WHAT YOU HAVE TO DO
Please write out exactly, and only, the lines from the first in the material below to the line containing "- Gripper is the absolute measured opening", both included.

MATERIAL PROVIDED
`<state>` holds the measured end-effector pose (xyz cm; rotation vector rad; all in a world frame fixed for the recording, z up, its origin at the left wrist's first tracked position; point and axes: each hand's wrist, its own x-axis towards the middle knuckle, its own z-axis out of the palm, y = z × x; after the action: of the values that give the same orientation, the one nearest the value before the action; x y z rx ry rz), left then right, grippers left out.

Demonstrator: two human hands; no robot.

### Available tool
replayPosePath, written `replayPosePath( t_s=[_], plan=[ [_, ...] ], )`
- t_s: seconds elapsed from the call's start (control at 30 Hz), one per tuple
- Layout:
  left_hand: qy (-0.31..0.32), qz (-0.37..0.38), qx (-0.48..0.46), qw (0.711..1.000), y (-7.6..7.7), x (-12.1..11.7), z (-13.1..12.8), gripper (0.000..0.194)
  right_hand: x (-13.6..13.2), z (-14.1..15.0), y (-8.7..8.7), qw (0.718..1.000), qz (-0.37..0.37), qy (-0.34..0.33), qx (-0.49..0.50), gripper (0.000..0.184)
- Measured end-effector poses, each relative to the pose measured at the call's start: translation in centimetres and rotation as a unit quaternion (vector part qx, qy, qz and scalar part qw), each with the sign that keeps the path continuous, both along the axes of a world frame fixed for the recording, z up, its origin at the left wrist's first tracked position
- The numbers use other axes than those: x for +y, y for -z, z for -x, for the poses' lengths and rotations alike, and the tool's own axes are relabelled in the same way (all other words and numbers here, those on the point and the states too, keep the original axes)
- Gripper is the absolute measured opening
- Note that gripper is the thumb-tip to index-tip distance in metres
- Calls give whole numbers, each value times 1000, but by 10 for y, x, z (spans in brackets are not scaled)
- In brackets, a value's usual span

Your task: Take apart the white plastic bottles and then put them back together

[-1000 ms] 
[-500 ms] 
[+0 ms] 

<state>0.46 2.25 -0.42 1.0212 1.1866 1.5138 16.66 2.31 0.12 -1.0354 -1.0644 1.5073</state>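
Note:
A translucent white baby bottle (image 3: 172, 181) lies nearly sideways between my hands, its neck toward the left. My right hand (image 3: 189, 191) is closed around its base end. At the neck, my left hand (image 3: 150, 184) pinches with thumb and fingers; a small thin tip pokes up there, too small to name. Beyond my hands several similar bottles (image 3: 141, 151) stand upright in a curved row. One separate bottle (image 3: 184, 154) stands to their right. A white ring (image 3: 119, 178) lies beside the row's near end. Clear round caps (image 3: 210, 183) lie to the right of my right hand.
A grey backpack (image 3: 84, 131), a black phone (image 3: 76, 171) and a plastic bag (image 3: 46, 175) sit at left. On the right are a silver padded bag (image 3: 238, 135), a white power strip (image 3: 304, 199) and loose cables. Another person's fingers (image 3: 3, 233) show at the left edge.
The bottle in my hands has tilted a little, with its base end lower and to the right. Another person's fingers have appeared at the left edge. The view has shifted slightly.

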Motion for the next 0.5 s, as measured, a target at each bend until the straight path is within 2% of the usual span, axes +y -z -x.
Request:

EXERCISE OUTPUT
`<state>` holds the measured end-effector pose (xyz cm; rotation vector rad; all in a world frame fixed for the recording, z up, its origin at the left wrist's first tracked position; point and axes: each hand's wrist, its own x-axis towards the middle knuckle, its own z-axis out of the palm, y = z × x; after the action: of the values that give the same orientation, the one nearest the value before the action; x y z rx ry rz), left then right, grippers left out.

Demonstrator: two human hands; no robot.

### Available tool
replayPosePath, written `replayPosePath( t_s=[_], plan=[ [_, ...] ], )`
- t_s: seconds elapsed from the call's start (control at 30 Hz), one per tuple
- Layout:
  left_hand: qy (-0.31..0.32), qz (-0.37..0.38), qx (-0.48..0.46), qw (0.711..1.000), y (-7.6..7.7), x (-12.1..11.7), z (-13.1..12.8), gripper (0.000..0.194)
  right_hand: x (-13.6..13.2), z (-14.1..15.0), y (-8.7..8.7), qw (0.718..1.000), qz (-0.37..0.37), qy (-0.34..0.33), qx (-0.49..0.50), gripper (0.000..0.184)
- Measured end-effector poses, each relative to the pose measured at the call's start: translation in centimetres and rotation as a unit quaternion (vector part qx, qy, qz and scalar part qw), each with the sign that keeps the path continuous, both along the axes of a world frame fixed for the recording, z up, its origin at the left wrist's first tracked position
- The numbers use other axes than those: x for +y, y for -z, z for -x, for the poses' lengths and rotations alike, and the tool's own axes are relabelled in the same way (all other words and numbers here, those on the point and the states too, keep the original axes)
- Gripper is the absolute measured opening

The exercise is done; no more work remains.